Posted by PicasaMaioria Socialista

Passam hoje dois anos sobre o dia da vitória eleitoral do PS nas eleições legislativas de 2005. O PS obteve um resultado histórico – 45% e picos – que lhe deu, pela primeira vez, maioria absoluta para governar.

Fui daqueles (poucos) que saiu à rua, é verdade que por insistência do meu filho, para celebrar essa vitória com bandeira e tudo … e, ao contrário de muitos dos meus amigos, não me arrependo.

Os três anos (3) de governação de direita – José Manuel Barroso/Manuela Ferreira Leite/ Paulo Portas + Santana Lopes/Bagão Félix/Paulo Portas foram um pesadelo … desculpem o desfile dos nomes mas tenho a leve suspeita que a memória é fraca.

Este governo no meio de muitas derivas, disparates e equívocos tem feito o que o povo designa por “o que tem que ser feito” ou “o que tem que ser tem muita força". É este o segredo – após dois anos de governação – da persistência da sua popularidade.

Acresce o que se poderá designar por efeito surpresa do desempenho do primeiro-ministro, quer se goste ou não goste do estilo do sobredito cujo: “é melhor do que parecia à primeira vista” … “têm-nos no sítio” …” coragem e determinação” … e por aí fora…

Para a semana que vem logo desenvolvo um pouco as razões desta minha posição situacionista, ou seja, das razões do meu apoio ao governo.

Agora reproduzo o que escrevi no dia seguinte:

Estive a celebrar a vitória do PS na rua, do lado de fora, o melhor sítio para sentir o pulsar do sentimento popular.

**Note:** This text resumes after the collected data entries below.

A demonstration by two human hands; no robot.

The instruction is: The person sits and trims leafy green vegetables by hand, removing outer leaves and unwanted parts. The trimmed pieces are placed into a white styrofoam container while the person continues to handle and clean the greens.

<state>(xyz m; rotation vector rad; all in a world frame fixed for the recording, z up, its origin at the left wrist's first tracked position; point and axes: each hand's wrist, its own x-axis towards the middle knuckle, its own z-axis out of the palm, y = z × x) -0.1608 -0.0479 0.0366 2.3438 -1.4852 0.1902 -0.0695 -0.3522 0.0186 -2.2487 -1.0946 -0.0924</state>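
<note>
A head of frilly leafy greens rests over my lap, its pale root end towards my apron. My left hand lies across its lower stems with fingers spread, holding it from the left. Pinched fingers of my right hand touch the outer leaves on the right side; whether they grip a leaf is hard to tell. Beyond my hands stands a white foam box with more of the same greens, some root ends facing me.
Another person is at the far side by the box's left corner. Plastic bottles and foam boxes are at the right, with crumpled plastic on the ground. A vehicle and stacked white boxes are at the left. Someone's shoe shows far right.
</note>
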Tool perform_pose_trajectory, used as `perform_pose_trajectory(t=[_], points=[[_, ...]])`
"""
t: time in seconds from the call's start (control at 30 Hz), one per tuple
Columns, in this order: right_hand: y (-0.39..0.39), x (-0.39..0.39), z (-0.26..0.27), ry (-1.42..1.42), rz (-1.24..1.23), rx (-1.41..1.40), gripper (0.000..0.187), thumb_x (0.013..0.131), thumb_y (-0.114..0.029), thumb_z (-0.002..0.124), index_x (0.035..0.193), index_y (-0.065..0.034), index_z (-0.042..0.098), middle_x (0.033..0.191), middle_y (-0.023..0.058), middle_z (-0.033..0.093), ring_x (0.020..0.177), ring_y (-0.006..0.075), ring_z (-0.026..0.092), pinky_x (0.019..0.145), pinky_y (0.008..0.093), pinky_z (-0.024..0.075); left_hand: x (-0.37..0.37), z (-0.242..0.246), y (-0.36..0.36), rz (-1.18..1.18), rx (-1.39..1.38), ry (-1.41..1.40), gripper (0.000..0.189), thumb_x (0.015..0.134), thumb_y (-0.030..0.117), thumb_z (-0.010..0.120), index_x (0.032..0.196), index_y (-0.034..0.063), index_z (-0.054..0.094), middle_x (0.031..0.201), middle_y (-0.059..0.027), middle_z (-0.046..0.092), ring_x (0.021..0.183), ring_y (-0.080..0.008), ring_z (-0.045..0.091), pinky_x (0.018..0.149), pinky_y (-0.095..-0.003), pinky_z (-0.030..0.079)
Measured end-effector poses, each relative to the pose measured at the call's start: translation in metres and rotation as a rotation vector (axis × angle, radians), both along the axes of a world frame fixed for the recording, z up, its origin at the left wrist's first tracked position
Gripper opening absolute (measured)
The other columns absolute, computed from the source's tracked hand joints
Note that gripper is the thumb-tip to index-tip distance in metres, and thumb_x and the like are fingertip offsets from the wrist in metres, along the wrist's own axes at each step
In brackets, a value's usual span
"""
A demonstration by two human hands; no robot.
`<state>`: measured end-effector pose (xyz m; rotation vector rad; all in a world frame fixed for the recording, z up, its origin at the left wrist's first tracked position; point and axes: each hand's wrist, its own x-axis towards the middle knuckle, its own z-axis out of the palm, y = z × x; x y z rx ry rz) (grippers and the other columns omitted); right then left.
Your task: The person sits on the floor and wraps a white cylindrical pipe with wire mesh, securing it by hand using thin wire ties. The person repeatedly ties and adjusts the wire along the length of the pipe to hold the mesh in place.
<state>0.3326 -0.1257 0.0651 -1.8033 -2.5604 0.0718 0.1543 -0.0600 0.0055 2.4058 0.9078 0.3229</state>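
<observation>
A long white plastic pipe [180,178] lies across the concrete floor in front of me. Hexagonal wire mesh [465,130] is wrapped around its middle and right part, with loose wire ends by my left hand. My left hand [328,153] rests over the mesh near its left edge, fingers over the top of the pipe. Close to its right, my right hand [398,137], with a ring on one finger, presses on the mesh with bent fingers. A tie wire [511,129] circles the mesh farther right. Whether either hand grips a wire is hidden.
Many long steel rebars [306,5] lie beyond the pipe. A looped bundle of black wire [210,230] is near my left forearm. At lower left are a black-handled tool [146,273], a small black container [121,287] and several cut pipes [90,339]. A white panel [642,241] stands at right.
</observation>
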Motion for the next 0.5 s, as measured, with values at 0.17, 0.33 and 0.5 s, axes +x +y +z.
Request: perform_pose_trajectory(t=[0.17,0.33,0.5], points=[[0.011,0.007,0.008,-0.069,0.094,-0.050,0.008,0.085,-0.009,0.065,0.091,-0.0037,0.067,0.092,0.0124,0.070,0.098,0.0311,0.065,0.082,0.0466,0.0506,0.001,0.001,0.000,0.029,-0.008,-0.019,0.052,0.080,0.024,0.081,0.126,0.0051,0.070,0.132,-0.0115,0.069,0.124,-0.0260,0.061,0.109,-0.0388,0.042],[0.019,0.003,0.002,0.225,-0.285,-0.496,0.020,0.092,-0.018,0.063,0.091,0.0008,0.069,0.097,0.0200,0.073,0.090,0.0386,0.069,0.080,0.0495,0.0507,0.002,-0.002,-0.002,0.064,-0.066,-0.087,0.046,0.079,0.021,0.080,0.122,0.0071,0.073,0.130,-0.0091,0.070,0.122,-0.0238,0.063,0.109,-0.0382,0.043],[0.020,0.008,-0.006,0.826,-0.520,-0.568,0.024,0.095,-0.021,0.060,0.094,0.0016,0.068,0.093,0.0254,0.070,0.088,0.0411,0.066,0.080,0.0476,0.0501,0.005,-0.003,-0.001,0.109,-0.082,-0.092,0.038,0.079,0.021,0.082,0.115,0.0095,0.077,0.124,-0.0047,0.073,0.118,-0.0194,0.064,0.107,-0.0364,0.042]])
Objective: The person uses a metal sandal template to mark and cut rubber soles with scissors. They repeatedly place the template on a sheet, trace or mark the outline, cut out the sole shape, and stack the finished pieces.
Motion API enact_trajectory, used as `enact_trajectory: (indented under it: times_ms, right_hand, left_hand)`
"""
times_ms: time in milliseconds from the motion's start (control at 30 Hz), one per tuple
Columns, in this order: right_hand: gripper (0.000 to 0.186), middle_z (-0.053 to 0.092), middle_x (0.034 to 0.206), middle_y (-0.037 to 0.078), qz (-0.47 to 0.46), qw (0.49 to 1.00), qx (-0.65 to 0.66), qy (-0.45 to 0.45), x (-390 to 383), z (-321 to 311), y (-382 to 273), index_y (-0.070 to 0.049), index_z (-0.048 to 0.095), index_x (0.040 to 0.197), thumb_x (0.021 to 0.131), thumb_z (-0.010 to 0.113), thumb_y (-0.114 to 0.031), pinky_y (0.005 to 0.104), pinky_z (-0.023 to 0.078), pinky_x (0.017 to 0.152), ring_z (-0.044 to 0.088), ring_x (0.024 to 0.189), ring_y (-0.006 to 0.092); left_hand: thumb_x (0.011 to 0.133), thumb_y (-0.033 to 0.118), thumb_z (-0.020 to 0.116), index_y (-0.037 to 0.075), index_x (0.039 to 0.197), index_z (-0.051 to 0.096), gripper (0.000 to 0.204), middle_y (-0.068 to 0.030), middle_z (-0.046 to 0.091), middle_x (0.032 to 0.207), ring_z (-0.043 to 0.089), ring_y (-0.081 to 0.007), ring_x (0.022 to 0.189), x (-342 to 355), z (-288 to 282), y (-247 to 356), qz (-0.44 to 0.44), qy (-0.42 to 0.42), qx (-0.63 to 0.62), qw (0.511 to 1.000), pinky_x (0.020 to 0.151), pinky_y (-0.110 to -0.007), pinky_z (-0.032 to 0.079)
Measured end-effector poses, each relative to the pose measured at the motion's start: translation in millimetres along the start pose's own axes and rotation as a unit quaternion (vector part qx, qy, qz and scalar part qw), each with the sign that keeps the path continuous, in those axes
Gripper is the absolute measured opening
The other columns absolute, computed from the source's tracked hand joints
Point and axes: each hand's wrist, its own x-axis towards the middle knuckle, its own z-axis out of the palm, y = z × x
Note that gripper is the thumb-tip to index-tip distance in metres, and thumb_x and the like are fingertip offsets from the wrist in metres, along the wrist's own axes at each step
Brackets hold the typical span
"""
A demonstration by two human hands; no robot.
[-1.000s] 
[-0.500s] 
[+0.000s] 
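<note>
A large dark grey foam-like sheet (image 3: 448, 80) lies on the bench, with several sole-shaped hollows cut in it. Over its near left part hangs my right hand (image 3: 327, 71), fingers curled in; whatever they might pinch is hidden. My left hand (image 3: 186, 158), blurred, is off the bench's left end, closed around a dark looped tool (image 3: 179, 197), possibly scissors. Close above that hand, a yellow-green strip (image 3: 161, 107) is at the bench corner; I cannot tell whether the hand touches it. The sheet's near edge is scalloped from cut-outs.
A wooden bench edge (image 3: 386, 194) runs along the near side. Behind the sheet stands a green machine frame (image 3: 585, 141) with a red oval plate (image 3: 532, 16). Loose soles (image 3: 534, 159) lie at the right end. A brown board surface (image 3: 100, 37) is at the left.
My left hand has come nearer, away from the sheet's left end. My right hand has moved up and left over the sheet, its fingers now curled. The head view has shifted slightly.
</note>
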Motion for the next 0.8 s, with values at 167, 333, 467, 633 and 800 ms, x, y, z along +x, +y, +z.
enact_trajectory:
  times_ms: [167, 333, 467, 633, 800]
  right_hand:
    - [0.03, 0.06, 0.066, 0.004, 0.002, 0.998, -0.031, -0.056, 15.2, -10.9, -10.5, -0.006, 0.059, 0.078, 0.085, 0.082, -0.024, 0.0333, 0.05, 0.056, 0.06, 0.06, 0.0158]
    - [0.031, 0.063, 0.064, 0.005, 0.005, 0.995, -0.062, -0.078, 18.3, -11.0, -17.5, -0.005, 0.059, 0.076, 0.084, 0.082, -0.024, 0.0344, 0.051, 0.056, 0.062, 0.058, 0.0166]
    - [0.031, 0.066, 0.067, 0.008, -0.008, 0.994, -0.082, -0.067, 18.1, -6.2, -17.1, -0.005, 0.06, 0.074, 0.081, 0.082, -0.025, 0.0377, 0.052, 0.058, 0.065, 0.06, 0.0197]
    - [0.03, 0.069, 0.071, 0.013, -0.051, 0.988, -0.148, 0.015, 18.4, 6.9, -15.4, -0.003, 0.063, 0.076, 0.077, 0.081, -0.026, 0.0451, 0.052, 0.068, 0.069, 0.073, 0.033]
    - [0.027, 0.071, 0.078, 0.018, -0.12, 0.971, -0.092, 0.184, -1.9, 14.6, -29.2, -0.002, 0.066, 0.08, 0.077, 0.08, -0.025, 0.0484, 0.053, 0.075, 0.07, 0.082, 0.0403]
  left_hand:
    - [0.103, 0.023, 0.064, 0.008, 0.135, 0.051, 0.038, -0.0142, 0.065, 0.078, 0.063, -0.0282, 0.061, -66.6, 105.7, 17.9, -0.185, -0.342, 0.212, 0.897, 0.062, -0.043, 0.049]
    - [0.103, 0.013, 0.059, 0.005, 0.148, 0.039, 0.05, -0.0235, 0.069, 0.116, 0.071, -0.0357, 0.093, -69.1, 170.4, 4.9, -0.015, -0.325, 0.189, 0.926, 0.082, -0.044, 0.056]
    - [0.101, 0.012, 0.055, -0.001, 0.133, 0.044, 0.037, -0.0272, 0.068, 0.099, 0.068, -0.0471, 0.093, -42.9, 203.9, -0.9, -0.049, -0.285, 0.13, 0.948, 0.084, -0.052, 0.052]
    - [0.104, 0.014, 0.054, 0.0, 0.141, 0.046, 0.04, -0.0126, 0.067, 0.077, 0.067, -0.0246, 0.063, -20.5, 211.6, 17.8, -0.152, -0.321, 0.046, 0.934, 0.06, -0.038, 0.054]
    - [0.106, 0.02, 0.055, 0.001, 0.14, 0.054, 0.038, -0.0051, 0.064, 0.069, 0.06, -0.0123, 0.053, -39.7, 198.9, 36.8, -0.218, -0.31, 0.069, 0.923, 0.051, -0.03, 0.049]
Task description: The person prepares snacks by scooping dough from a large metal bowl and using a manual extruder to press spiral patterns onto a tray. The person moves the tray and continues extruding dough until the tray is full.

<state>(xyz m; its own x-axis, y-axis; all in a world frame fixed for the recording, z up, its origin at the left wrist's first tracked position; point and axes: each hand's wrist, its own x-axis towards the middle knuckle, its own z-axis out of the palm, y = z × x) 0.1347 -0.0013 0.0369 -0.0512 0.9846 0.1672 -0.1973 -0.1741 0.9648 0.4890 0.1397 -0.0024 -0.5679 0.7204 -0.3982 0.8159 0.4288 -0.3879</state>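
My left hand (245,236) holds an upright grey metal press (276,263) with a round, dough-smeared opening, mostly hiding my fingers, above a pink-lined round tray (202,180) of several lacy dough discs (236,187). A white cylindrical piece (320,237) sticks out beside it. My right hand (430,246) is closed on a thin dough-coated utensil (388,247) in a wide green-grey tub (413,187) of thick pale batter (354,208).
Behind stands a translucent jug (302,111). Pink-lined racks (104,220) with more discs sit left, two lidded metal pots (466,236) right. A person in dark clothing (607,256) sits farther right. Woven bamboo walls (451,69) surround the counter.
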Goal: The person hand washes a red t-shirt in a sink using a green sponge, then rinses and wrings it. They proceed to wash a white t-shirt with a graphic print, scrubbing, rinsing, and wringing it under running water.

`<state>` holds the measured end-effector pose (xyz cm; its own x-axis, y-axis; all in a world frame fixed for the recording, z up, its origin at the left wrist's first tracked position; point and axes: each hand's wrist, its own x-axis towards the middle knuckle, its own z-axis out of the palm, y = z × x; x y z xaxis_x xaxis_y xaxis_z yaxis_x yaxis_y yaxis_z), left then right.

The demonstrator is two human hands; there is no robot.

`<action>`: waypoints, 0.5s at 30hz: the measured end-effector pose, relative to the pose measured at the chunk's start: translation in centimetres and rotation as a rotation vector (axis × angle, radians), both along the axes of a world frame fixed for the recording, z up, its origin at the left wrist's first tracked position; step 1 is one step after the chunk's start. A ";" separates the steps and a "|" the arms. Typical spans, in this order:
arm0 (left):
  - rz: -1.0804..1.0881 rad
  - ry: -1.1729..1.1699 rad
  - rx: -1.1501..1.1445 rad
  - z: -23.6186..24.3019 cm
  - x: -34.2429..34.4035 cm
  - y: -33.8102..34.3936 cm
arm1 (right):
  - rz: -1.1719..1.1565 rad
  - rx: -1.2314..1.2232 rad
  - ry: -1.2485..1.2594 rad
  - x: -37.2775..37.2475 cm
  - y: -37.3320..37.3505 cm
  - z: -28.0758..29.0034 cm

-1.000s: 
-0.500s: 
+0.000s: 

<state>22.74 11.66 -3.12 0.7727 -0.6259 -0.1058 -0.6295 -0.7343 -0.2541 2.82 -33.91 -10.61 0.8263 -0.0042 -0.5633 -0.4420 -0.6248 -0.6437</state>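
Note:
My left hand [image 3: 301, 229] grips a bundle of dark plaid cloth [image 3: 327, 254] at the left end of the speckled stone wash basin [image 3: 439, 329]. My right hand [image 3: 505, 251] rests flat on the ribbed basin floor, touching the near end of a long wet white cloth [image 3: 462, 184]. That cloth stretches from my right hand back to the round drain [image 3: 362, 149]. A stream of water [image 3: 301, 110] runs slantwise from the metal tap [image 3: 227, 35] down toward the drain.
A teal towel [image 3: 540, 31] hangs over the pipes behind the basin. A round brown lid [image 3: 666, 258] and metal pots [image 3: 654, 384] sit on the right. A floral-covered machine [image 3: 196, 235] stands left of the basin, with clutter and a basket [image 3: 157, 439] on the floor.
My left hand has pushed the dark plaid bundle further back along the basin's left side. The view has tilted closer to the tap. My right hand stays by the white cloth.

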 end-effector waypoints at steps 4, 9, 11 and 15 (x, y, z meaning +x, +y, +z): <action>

As eleições ganharam racionalidade. A festa espontânea perdeu viço. A encenação da festa recobre o espaço onde antes ardiam as emoções. Tudo é diferente. Não é pelo facto de ter sido o PS a ganhar. É porque já ninguém acredita nos milagres da política para resolver os reais problemas do país. E muito menos para resolver os problemas individuais de cada um de nós. Valeu desta vez a saída à rua para iniciar o meu filho no exercício dos festejos políticos. Ele saberá, mais tarde, saborear o real valor desta saída à rua.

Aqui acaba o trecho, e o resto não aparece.